As for individual sweetheart deals, the far-reaching strategy of the ruling class reduces them to peripheral frippery. Having secured control over the political class, the Dark Suits create and sustain a political-economic climate under which the policies the Suits favor, and only those policies, are considered in the arena of official politics. Those policies are designed, overall, to protect and fortify the Suits' wealth and influence. Rifts over policy may indeed occur among the Suits; one such rift is now occurring over the invasion, conquest, and occupation of Iraq. But note that the spectrum of war policies available for consideration by the political class is absurdly narrow: the pols may choose the new radical, unilateral imperialism; or the old moderate, multilateral imperialism; or something in between. As for renunciation of empire — well, there's no rift over that question. The ruling class united long ago to take it off the table (and bury it in the basement).

They did so because imperialism — successful imperialism, mind you — benefits the Dark Suits in a multitude of ways, including:

• ensuring the Suits' access to foreign markets through U.S. intimidation or conquest;
• crushing or intimidating potential competitors that are not allies or tributaries of the Suits;
• extracting monopoly concessions from supine or fearful foreign regimes; and
• making various kinds of foreign aid, including military aid, contingent on purchases from corporations and banks controlled by the Suits.

I intend that last category to subsume the massive foreign loans that Washington guarantees against default by the kleptocratic regimes that receive them; those guarantees actually amount to a guarantee of massive profits and minimal risk for Wall Street banks that are "too big to fail," or at least too well-connected politically to fail. Imperialism also tends to cartelize the economy at home — and you win no cigar for figuring out who ends up controlling the cartels.

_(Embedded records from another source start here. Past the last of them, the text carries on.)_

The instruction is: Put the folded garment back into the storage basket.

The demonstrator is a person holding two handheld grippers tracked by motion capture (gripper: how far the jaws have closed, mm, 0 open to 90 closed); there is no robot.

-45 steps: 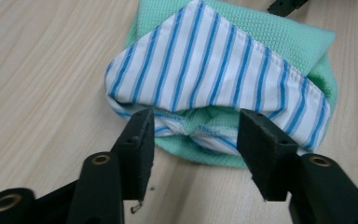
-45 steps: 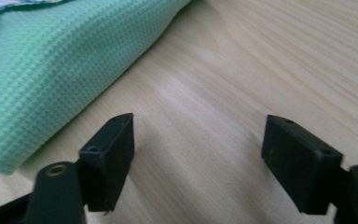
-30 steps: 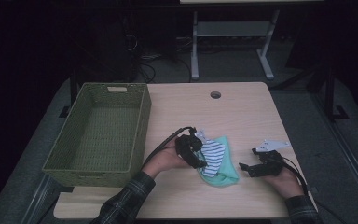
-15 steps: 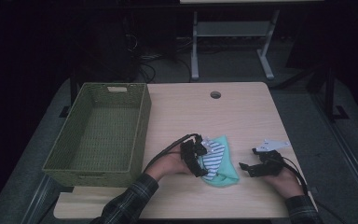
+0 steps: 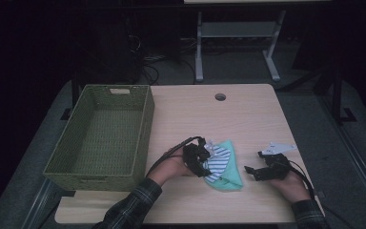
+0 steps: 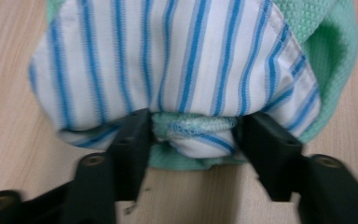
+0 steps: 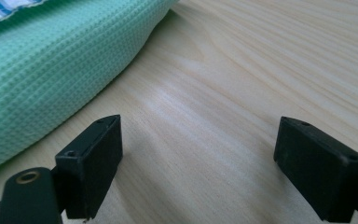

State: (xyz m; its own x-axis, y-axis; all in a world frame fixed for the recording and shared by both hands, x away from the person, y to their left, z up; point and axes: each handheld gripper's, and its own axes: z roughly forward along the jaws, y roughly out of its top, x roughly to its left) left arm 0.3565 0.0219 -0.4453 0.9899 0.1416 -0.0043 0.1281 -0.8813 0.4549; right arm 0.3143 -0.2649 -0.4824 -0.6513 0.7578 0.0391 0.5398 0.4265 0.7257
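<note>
Two cloths lie bunched together on the table [image 5: 248,119], at about 5 o'clock from the empty green basket [image 5: 102,131] standing along its 9 o'clock side: a green waffle cloth [image 5: 228,175] underneath and a blue-striped cloth [image 6: 168,60] on top. Your left gripper [image 6: 193,133] has its jaws set either side of a fold of the bundle, apparently closing, so the pick-up looks to be in hand. Your right gripper [image 7: 198,158] rests wide apart over bare wood at the bundle's 3 o'clock. Next, pinch firmly, lift, and carry toward 10 o'clock.
</note>
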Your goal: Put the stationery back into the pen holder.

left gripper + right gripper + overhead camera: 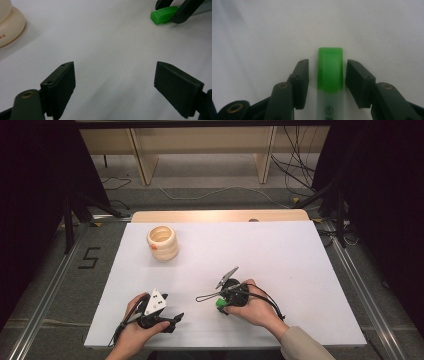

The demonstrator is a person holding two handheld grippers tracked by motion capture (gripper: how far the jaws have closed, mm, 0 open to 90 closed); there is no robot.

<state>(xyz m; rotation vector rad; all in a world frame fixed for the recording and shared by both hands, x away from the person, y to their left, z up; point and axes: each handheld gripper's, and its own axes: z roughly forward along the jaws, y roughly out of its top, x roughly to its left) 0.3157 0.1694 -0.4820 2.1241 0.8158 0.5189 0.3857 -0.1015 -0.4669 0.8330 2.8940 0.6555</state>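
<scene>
Lying flat on the white table top [280, 255], one highlighter pen with a translucent green cap and whitish barrel [330, 82] sits between the jaws of the right gripper [327, 77]. Jaws close on either side of the cap, narrow gaps visible, so not clamped. Long axis runs straight along the gripper's own line; green cap end points away from the hand, barrel end toward it. High view: green cap [220, 303] peeks out under the right gripper [227, 292] at the near middle of the table, pointing left toward the left gripper [172, 320]. Left gripper's jaws wide apart, nothing between them, resting low over bare table near the front edge. One cream ribbed round pot [162, 243] stands far left. Count: one pen, one pot, two grippers.
</scene>
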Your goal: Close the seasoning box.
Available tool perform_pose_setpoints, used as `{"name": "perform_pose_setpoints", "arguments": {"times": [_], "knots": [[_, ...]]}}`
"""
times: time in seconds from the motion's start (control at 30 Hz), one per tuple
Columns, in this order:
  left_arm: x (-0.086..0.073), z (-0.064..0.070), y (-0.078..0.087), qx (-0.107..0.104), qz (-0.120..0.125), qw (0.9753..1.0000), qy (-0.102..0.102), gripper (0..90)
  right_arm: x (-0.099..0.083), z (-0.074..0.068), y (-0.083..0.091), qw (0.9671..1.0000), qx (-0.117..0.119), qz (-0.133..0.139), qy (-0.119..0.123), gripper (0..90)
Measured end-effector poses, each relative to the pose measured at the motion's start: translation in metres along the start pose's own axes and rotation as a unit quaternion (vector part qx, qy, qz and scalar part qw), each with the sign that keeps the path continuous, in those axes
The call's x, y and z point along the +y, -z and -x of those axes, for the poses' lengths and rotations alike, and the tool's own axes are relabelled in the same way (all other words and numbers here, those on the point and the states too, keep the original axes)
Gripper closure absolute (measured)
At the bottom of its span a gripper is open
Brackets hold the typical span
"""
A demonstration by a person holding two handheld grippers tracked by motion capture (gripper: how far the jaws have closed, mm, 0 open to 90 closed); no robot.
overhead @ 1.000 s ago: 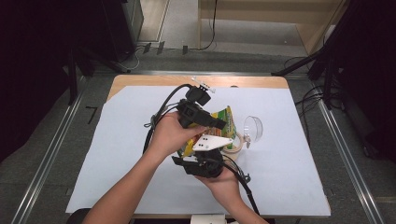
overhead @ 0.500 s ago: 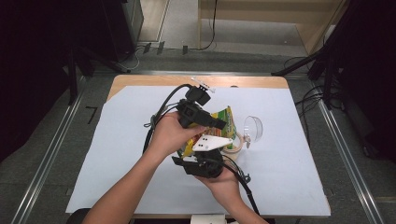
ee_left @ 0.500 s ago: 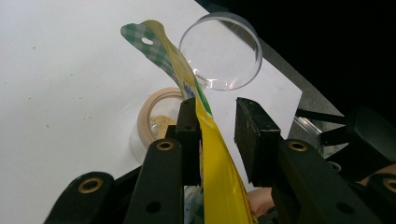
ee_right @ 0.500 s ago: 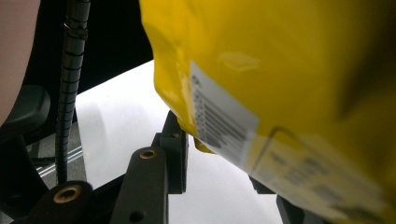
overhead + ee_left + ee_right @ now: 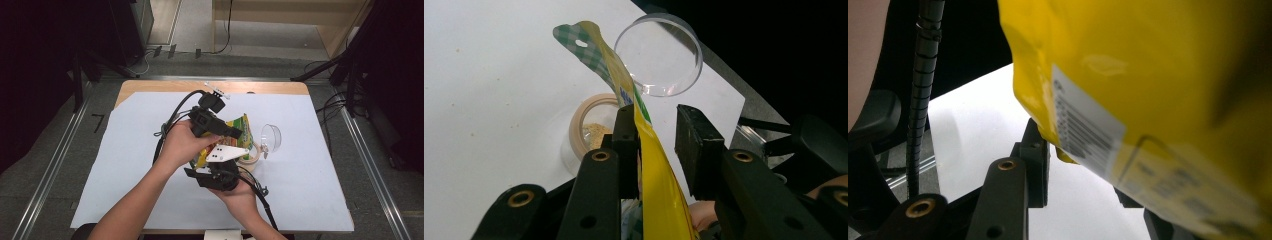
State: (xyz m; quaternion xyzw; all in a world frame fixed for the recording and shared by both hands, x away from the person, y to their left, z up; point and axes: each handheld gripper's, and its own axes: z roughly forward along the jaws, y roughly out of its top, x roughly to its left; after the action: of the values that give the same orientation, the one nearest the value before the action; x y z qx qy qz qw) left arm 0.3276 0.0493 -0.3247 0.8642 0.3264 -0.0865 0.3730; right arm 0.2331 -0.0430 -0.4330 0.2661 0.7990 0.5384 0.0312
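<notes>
From above, both grippers hold the yellow pouch (image 5: 239, 126) mid-table over the small jar (image 5: 248, 156). Left gripper (image 5: 656, 145) view: jaws apart around the pouch, steadying it for pouring. Right gripper (image 5: 1083, 175) view: pouch covers the jaws; grip unclear

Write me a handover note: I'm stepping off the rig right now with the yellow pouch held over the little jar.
Left gripper: jaws apart, the yellow snack pouch running between them against one pad, a clear gap to the other.
Right gripper: at the pouch's lower end; its grip is hidden by the pouch, so I cannot tell.
Pouch: tilted above the small clear jar, its checked top edge pointing past the rim.
Jar: stands on the white sheet, with a layer of tan crumbs inside. Its clear lid lies beside it.
Done: lid off, some crumbs in.
Left: probably finish pouring, set the pouch down, refit the lid.
</notes>
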Motion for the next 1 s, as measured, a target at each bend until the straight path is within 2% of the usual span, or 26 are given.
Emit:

Individual Dark Suits certainly cut specific deals with pols and with each other; but the ruling class, as a class, focuses on retaining its unchallenged control over the system as a whole, and on benefiting, as a class, from that control.

Government is a form of organized crime that has succeeded in legalizing itself. State capitalism is an entire system of official corruption that masquerades itself as business as usual. But perhaps it is better for investigators to avert their eyes from those big ugly facts and restrict themselves to chasing the occasional illegal bribe-taker or illegal deal-cutter. After all, that's how a fellow wins the Pulitzer, gets the keys to the city, and bags the award from the Bar Association, all the while disturbing nothing that the grown-ups don't want disturbed.